§ **Work item**: Give back exactly the lines from the start of the listing to the line containing "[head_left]", inclusive, and nothing beyond them.
----
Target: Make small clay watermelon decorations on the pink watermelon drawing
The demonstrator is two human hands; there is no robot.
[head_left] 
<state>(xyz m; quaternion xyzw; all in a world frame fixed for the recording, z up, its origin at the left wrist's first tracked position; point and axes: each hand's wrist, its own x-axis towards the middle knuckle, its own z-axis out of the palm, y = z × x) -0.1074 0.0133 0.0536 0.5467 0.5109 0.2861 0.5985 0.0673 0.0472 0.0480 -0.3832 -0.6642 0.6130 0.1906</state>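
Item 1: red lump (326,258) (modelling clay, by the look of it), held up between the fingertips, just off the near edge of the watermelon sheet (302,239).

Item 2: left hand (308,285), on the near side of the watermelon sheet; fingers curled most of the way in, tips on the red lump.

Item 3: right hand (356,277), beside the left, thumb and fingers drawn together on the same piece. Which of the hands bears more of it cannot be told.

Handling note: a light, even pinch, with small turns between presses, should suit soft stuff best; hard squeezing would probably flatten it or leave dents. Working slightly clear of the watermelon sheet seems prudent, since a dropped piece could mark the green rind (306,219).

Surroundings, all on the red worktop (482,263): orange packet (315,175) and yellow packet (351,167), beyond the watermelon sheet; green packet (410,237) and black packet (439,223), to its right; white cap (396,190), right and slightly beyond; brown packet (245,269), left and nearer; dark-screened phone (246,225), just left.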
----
§ **Response below**:
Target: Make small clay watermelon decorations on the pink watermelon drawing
The demonstrator is two human hands; there is no robot.
[head_left] 

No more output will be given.